## [Task item]
No picture belongs in the copy. Repeat each line below exactly.

## [Data extract]
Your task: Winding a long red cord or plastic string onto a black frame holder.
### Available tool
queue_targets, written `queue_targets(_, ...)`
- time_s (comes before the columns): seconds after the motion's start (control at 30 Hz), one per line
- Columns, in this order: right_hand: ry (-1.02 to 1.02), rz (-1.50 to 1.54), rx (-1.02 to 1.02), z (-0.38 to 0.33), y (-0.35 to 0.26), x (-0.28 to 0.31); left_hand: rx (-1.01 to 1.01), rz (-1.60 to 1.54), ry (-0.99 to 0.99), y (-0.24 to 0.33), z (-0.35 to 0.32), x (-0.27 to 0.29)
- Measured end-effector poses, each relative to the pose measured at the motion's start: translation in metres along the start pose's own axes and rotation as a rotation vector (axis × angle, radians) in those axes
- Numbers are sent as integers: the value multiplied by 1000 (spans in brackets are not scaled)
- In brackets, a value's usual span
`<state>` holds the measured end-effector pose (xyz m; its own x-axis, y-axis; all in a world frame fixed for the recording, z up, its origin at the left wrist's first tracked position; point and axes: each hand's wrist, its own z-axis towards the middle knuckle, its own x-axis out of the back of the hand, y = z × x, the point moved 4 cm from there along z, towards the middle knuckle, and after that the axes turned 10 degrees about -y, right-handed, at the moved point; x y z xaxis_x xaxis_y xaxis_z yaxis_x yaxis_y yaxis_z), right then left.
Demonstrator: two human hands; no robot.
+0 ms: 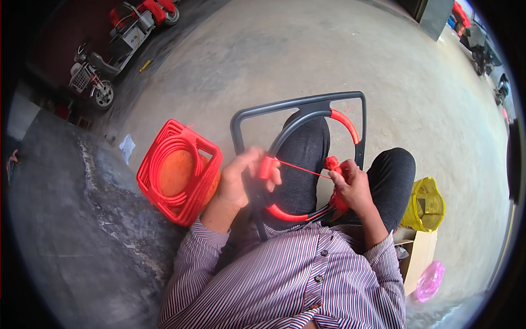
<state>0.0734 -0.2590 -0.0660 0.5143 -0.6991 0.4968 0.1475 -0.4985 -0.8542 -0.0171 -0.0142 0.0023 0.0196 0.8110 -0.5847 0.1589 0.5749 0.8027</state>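
Note:
Across my lap lies a black frame (296, 104) with a rounded four-sided outline and a round ring inside it. Red wrapping covers parts of the ring, at the upper right (346, 123) and along the bottom (287, 213). My left hand (236, 178) is closed around the ring's left side, beside another red-wrapped stretch (267, 168); its fingers are slightly blurred. From there a thin red cord (304, 169) runs taut to my right hand (353, 185), which is closed on a bundle of red cord (332, 163). Loose red strands hang below that hand.
Several red frames (156, 156) are stacked at my left, with an orange round thing (176, 172) inside. At my right stand a yellow container (422, 205) and a cardboard box (421, 257), with a pink plastic bag (430, 281). Parked vehicles (129, 38) stand far left.

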Motion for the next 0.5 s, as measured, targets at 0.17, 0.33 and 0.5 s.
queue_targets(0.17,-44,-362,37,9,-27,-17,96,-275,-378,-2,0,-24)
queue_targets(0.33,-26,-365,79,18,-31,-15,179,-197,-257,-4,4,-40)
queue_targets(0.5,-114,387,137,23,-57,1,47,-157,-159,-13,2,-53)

## [Written answer]
Your task: Winding a long red cord or plastic string onto a black frame holder.
### Available tool
queue_targets, written `queue_targets(_, ...)`
- time_s (comes before the columns): seconds after the motion's start (control at 30 Hz), one per line
- Columns, in this order: right_hand: ry (-1.02 to 1.02), rz (-1.50 to 1.54), rx (-1.02 to 1.02), z (-0.38 to 0.33), y (-0.35 to 0.26), x (-0.28 to 0.31); left_hand: rx (-1.01 to 1.01), rz (-1.60 to 1.54), ry (-0.99 to 0.99), y (-0.24 to 0.33), z (-0.35 to 0.32), x (-0.27 to 0.29)
- Measured end-effector poses, each relative to the pose measured at the motion's start: translation in metres along the start pose's own axes and rotation as a rotation vector (axis × angle, radians) in those axes
- Numbers are sent as integers: the value multiplied by 1000 (spans in brackets are not scaled)
- In brackets, a value's usual span
`<state>` holds the measured end-effector pose (xyz m; its own x-axis, y-axis; all in a world frame fixed for the recording, z up, its origin at the left wrist's first tracked position; point and axes: each hand's wrist, its own z-axis towards the middle knuckle, its own x-axis out of the back of the hand, y = z × x, the point moved 4 cm from there along z, towards the middle knuckle, and after that the axes turned 10 degrees about -y, right-handed, at the moved point; x y z xaxis_x xaxis_y xaxis_z yaxis_x yaxis_y yaxis_z), right then left.
Demonstrator: two human hands; no robot.
+0 ms: 
<state>0.0734 -0.2590 -0.0660 0.5143 -0.6991 0.4968 0.1475 -0.4985 -0.8542 -0.0171 -0.0142 0.0023 0.0196 0.8110 -0.5847 0.1589 0.5749 0.8027</state>
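Note:
Across my lap lies a black frame (296, 104) with a rounded four-sided outline and a round ring inside it. Red wrapping covers parts of the ring, at the upper right (346, 123) and along the bottom (287, 213). My left hand (236, 178) is closed around the ring's left side, beside another red-wrapped stretch (267, 168); its fingers are slightly blurred. From there a thin red cord (304, 169) runs taut to my right hand (353, 185), which is closed on a bundle of red cord (332, 163). Loose red strands hang below that hand.
Several red frames (156, 156) are stacked at my left, with an orange round thing (176, 172) inside. At my right stand a yellow container (422, 205) and a cardboard box (421, 257), with a pink plastic bag (430, 281). Parked vehicles (129, 38) stand far left.
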
Motion for the next 0.5 s, as measured, targets at 0.17, 0.33 and 0.5 s.
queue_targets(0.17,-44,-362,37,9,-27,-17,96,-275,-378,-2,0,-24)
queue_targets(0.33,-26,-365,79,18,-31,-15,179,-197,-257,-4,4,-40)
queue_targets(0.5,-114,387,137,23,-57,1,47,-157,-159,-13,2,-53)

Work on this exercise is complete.